→ WHAT YOU ARE ASKED TO DO:
Search the data for "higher". Each line containing it is to be copied.

→ ENTRIES SHOWN:
== Segment start ==
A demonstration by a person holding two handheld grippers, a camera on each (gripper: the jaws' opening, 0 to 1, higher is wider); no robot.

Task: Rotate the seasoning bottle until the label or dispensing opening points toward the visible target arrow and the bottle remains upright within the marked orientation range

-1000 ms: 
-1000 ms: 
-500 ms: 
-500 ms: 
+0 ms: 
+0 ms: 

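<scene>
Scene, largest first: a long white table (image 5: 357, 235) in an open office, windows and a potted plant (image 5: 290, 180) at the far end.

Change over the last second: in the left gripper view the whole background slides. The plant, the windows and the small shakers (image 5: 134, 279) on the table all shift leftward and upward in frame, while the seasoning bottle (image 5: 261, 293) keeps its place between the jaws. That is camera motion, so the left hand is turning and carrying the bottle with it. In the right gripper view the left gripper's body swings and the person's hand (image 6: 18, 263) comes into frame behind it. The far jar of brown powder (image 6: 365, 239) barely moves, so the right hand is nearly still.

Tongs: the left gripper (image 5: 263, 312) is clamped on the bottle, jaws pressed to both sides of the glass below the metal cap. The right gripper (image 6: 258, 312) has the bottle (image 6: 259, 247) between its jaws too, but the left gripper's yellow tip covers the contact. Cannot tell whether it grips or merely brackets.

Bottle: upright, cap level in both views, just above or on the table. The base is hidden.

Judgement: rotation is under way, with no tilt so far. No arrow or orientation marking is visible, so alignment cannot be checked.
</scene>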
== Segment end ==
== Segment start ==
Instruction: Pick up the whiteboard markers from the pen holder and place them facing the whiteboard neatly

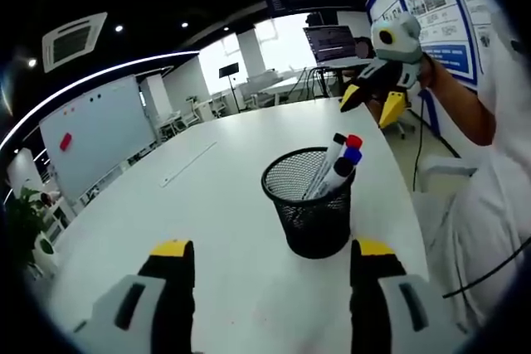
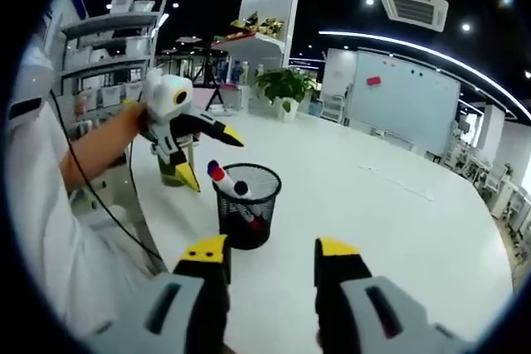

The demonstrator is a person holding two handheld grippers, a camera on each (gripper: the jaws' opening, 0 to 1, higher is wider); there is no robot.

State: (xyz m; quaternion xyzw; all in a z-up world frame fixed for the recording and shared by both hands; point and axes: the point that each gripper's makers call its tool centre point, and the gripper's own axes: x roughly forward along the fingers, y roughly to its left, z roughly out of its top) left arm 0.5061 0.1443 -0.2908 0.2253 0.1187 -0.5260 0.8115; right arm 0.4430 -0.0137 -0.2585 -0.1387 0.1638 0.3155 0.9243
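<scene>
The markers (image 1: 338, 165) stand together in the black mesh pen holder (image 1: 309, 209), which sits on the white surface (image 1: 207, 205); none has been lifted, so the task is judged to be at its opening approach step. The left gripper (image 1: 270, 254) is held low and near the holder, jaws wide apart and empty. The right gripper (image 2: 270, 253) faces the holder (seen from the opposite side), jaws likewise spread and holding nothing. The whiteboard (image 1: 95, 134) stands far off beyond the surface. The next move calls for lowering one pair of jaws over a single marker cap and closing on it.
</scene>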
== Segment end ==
→ ANSWER FOR THE TASK:
A demonstration by a person holding two handheld grippers, a camera on each (gripper: the jaws' opening, 0 to 1, higher is wider); no robot.
The demonstrator is a person holding two handheld grippers, a camera on each (gripper: the jaws' opening, 0 to 1, higher is wider); there is no robot.

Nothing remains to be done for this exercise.